[Dataset records]
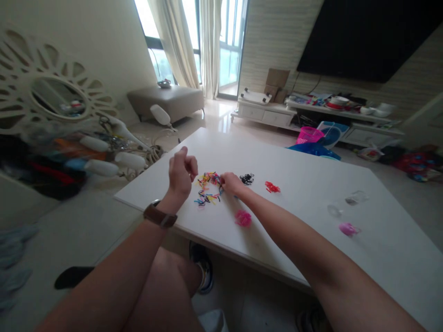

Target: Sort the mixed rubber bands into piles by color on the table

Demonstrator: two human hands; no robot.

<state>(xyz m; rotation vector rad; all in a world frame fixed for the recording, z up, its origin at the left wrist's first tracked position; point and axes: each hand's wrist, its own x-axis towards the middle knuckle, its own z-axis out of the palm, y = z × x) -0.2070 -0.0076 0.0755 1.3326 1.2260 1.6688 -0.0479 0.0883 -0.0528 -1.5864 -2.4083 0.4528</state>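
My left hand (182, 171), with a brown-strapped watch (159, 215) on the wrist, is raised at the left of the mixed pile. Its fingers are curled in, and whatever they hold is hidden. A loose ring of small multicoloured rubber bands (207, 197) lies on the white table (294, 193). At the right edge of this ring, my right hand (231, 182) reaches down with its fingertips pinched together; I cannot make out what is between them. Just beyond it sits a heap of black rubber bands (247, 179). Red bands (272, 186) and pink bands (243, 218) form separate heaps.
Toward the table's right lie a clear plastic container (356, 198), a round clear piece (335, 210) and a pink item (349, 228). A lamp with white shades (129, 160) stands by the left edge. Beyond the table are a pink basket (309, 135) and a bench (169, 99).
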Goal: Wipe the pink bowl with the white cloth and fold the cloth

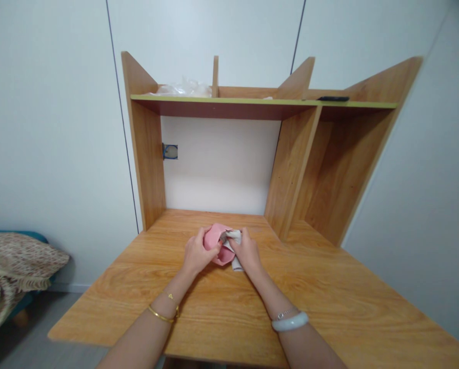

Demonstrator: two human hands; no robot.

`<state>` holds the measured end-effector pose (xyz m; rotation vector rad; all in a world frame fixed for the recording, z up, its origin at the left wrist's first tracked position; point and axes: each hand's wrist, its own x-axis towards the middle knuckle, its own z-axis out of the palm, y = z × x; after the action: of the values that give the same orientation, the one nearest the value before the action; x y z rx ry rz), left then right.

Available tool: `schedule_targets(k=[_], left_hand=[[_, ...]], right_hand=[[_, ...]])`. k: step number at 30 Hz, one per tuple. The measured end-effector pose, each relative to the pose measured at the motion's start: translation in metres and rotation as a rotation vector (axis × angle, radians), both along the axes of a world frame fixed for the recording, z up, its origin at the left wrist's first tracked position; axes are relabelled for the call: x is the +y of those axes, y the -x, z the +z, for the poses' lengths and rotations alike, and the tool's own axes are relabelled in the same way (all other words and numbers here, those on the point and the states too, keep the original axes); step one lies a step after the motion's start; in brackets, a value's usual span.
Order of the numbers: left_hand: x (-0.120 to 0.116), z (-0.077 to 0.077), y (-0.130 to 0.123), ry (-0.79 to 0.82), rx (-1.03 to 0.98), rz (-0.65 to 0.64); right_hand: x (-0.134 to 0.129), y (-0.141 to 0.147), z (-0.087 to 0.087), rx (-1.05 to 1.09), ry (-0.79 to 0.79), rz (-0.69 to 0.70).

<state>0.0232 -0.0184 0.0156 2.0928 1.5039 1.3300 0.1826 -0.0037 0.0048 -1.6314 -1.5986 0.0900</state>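
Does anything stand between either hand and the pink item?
Nothing visible separates the left hand from the pink item, which it grips directly. A pale cloth, held in the right hand, lies between that hand and the pink item.

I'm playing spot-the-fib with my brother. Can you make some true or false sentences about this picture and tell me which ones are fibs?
1. The left hand holds a pink bowl-like thing. True.
2. The right hand holds a spoon. False: it holds a pale cloth.
3. Both hands are over the wooden desk. True.
4. The white bangle lies on the desk. False: the white bangle is on the right arm.
5. Crumpled clear plastic is on the shelf. True.
6. The black thing is at the shelf's left end. False: the black thing is toward the right end.
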Motion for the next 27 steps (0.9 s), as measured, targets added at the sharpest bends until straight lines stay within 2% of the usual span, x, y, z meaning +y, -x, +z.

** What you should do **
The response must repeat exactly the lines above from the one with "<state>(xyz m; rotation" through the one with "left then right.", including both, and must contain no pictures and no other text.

** Answer section **
<state>(xyz m; rotation vector rad; all in a world frame fixed for the recording, z up, its origin at the left wrist's first tracked position; point and axes: each hand's wrist, its own x-axis towards the middle knuckle, its own z-axis out of the palm, y = z × x) -0.2070 -0.0076 0.0755 1.3326 1.2260 1.6688 -0.0479 0.0883 -0.0528 -1.5864 -2.4083 0.4528</state>
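My left hand (182, 171), with a brown-strapped watch (159, 215) on the wrist, is raised at the left of the mixed pile. Its fingers are curled in, and whatever they hold is hidden. A loose ring of small multicoloured rubber bands (207, 197) lies on the white table (294, 193). At the right edge of this ring, my right hand (231, 182) reaches down with its fingertips pinched together; I cannot make out what is between them. Just beyond it sits a heap of black rubber bands (247, 179). Red bands (272, 186) and pink bands (243, 218) form separate heaps.
Toward the table's right lie a clear plastic container (356, 198), a round clear piece (335, 210) and a pink item (349, 228). A lamp with white shades (129, 160) stands by the left edge. Beyond the table are a pink basket (309, 135) and a bench (169, 99).
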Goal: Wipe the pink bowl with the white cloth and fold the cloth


Demonstrator: two human hands; no robot.

`<state>` holds the measured end-effector pose (xyz m; rotation vector rad; all in a world frame fixed for the recording, z up, its origin at the left wrist's first tracked position; point and axes: each hand's wrist, its own x-axis towards the middle knuckle, its own z-axis out of the palm, y = z × x; after the action: of the values that give the same orientation, the one nearest the value before the action; x y z rx ry rz), left then right.

Nothing else is part of this answer.